Confidence is a complex concept and our identities can play a role in how confident we are. This especially relates to the gender inequalities seen in the modern world. A study done at Cornell showed that while both men and women perform the same when answering questions before performing a task, men overestimated their abilities and performance while women underestimated. A new term has also recently been coined for low confidence in your abilities called “imposter syndrome” and this is where people feel that they do not deserve the recognition they receive and stems from low confidence. This is much more prominent in women, especially those in male-dominated fields such as STEM. An interesting representation of this from Forbes says that when applying for positions men will apply if they only meet 60% of the qualifications, while women will often only apply if they meet 100% of the qualifications. And if what I said above holds, that confidence can change your life, a lack of confidence in women because of the continued internalized and external misogyny they experience could be detrimental to their quality of life and the things they accomplish.



So while I have told you why it's good to be confident, why is it so bad to not be confident? Why should you work so hard on yourself to be more confident? Low self-esteem can cause many negative side effects, some that you may not even think about. Being unconfident can cause obvious things like self-hatred because you often feel that you are not good enough. It can even lead to things such as excessive people-pleasing where you don't live a life to please yourself and are constantly doing things for others because you believe that you do not deserve to do things for yourself. This can be detrimental to the life you lead because if you are not confident you are not going to pursue the things that make you happy leaving you unfulfilled.
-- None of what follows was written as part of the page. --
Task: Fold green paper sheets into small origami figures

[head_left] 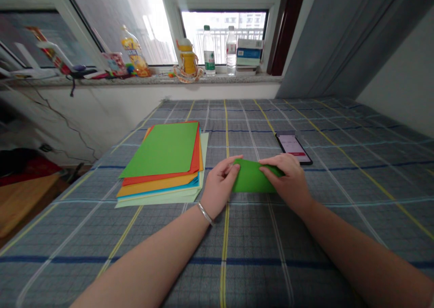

What’s Wrong with Being Confident? Nothing.

Now, hopefully, I've convinced you that confidence is essential, but now it is time for me to enlighten you on how to be more sure of yourself. Being confident takes work and the foundation to be able to put that effort in is a healthy lifestyle. Doing things such as spending time on self-care such as exercising and meditation can boost confidence because they provide a sense of accomplishment. Getting to know yourself is also an essential step toward being more confident. Oftentimes as people we strive to be like others and be trendy, but if that is not what makes you happy then you will not feel confident about your life. You must understand what is important to you and how you want to be perceived because it is when you achieve those personal wants that you can gain confidence in your individuality. To gain self-esteem it is also essential to be giving back to others. Volunteering or even random acts of kindness give us a feeling of purpose and make us feel human. These things can help you with feeling more self-assured in who you are because you are getting to stop and notice what others are going through in life. Finally, the “fake ‘till you make it” is actually somewhat scientifically sound. The article “A Meta-Analysis of Facial Feedback Literature'' says that with a group of 138 test subjects it was found that the simple act of smiling can increase your mood on a chemical level. This is because our brains and bodies have a reciprocal relationship. If we are feeling a certain emotion, our body is triggered to act a certain way because of it and it also works vice versa so if our body is in a certain position, the chemicals in our brain are firing for that emotion. So, stand tall with your head up and shoulders back because you got this! Are you really going to let all the positive effects of confidence that I've talked about going to waste when it is as easy as faking a smile?


I mean think about it, why are you even paying attention or believing what I am saying to you right now? It is in my delivery, in the way my words gain your attention, it is about the confidence.